Пришла подруга Наташи, Нина, светловолосая полная девушка.
Ее дед сидел в заваленных пряжей амбарах Черкасского переулка и при свете лампады у кованых киотов считал купоны и ассигнации. Ее отец ворочал делами широко и смело, председательствовал на промышленных съездах, был благодушен, неутомим, издавал свою газету и одевался, как англичанин.
Нина курила, любила подолгу смотреть в глаза, носила серый шелк.
Она предложила нам билеты в театр. Мы шумно спустились на улицу и после отчаянного торга с извозчиками, – Роговин обвинял их в том, что они нанюхались кокаину, – пошли пешком. Извозчики неслись за нами, обгоняя друг друга, хлестали лошадей и наперебой кричали:
– Ваша светлость, пожалуйте!
Роговин сдался, и мы сели. Я ехал вместе с Наташей. У Никитских ворот, в ярком свете фонарей я взглянул на ее тонкий профиль.

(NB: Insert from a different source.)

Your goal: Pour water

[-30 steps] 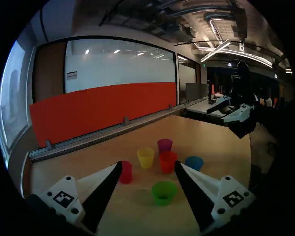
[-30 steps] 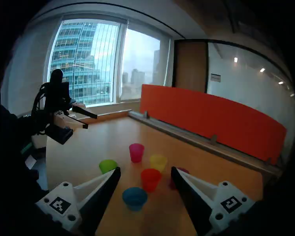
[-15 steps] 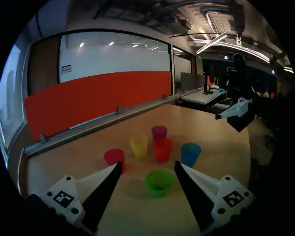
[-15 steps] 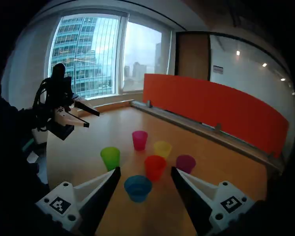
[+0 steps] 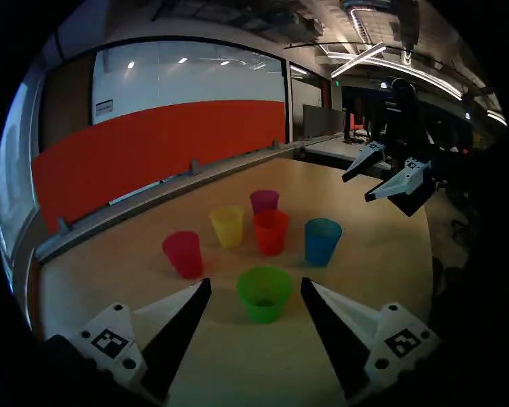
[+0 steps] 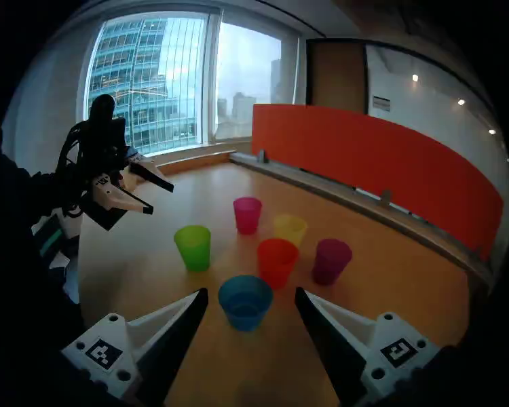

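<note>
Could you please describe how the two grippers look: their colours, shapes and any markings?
Both the left gripper and the right gripper have two pointed, wedge-shaped fingers, white outside, black on the inner faces. Each finger carries a square black-and-white marker near its base. Farther off in the right gripper view, the left gripper shows a dark body with black cables looping beside it.

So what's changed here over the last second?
The left tool and right tool seem to have risen and edged closer to the cups, and now see them more from above. Both stayed open and empty; nothing was grabbed or let go. The cups kept their places, upright.
</note>
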`<state>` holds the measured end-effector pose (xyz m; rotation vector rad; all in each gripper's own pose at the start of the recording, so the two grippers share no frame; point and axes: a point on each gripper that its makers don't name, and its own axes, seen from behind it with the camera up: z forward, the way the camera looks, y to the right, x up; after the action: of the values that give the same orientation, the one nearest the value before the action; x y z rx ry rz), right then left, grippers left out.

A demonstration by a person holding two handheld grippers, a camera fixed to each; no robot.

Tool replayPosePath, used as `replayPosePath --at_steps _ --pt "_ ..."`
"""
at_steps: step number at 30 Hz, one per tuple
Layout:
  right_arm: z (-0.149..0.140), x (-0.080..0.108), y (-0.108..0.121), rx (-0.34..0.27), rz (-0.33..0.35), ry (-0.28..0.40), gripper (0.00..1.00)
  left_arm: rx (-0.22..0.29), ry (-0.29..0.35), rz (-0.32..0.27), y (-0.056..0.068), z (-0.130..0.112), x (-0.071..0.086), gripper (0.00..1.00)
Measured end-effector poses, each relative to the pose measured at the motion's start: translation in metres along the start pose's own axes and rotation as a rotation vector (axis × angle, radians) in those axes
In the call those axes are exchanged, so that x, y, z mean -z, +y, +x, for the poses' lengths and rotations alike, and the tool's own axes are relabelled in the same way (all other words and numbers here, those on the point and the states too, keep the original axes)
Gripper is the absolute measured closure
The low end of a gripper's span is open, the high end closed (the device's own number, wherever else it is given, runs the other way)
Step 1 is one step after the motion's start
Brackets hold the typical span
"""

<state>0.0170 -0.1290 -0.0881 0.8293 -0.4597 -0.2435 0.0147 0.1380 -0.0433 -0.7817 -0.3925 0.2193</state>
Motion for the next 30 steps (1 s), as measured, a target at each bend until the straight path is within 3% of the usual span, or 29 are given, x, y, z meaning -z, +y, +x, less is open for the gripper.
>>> replayPosePath --at_steps 13,18,30 --pt "-0.032 -0.019 -0.004 -0.008 0.008 -0.056 0.01 -0.01 -0.078 -0.03 0.008 -0.037 -0.014 0.01" --pt "-0.04 -0.026 -0.003 -0.01 0.009 -0.069 0.01 -0.033 -0.1 -0.03 0.008 -0.046 -0.02 0.02" --pt "-0.061 -0.044 -0.005 -0.001 0.018 -0.111 0.01 -0.027 -0.154 -0.064 0.009 -0.062 -0.036 0.01"
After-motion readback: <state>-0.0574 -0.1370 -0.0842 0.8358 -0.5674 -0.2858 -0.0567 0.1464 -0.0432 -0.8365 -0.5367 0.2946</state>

С этого вечера я полюбил Москву.
Окраины
До встречи с Хатидже я ничего не боялся. Мне нечего было терять. Я жил ожиданием. Чувства прошлого у меня не было.
Теперь временами мне страшно. Я боюсь потерять Хатидже. Я боюсь ее хрупкости. Жизнь проходит слишком быстро. Я боюсь, что у меня не хватит сил создать себя, что я слишком беден для любви. Я боюсь повседневной работы, и лица многих людей уже не годятся для встреч, – они разламывают день надвое, мешают мне думать.
Весной начинается тоска. Она тянет меня в дождливые дни бродить по улицам, где я не могу встретить ни одного знакомого. В Садовниках, на Щипке, в Марьиной роще, кроме тощих баб и множества детей, я никого не встречаю. Мне никого не надо. Я становлюсь больным в своем одиночестве.
Давно уже я привык встречать тоску, как неизбежное, и бросил попытки искать ее причины, ее начала и концы. Боль приходит, как сон. Когда тоска – хорошо писать. Когда не пишешь, ищешь боли. Перерождается душевная ткань, гранулирует, как рана.
Роговин стал очень молчалив. Семенов часто пьет. Наташа возбуждена и радостна. Их радость, запои и молчаливость – от этой тоски, которой нет имени.
Это нечто большее, чем тоска. Она бьет в сердце, как сырой стремительный ветер. Человек перерастает себя. Будущее бродит в нем началом свежести, блеска, совершенно особого восприятия мира.
Иногда я ощущаю на самом пределе сознательного сотни непередаваемых вещей, желаний, образов. Ум не в силах понять и охватить это. Сквозь его бесплодие и вялость я все чаще слышу требовательные упругие толчки новой воли.
По утрам я часто уезжаю на пароходе по Москве-реке на Воробьевы горы. На маленьких пароходах бывает всегда пусто – ездят только мальчишки, молочницы и огородники из Хамовников и Живодерной слободки.
Однажды я позвонил в редакцию и сказал, что болен. Я целый день слонялся по городу, шел переулками, чтобы никого не встретить. Над водой стоял дым. У Бабьегородской плотины прачки полоскали белье, синька и мыло плыли замысловатыми узорами. На Болоте я взял билет и сел, дожидаясь парохода. Я читал Уайльда. Голуби топтались под ногами. Пахло нефтью, сеном и яблоками. В розовом дыму сверкала и звонила Москва. Синие тени ползли от облаков. Пестрая шаль города выцветала, загоралась и играла солнцем. Вдруг зашумели голуби, и кто-то закрыл мне рукой глаза:
– Наташа, бросьте!
– Почему вы узнали?
– По перчатке и потому, что вы – единственная, кого я знаю в Москве.
– Я шла по Кадашевской набережной и увидела вас. Голуби окружали вас стаей и чего-то ждали. Вы их кормили?
– Нет.
– Куда вы едете?
– На Воробьевы горы.
– Едем. У меня сегодня нет репетиции.
На палубе она рассказала о своем театре. Каждое лето они уезжают всей труппой в Евпаторию, там у них клочок земли и хибарка из камня с брезентовым верхом. Они ловят рыбу, грузят на пароходы соль, загорают.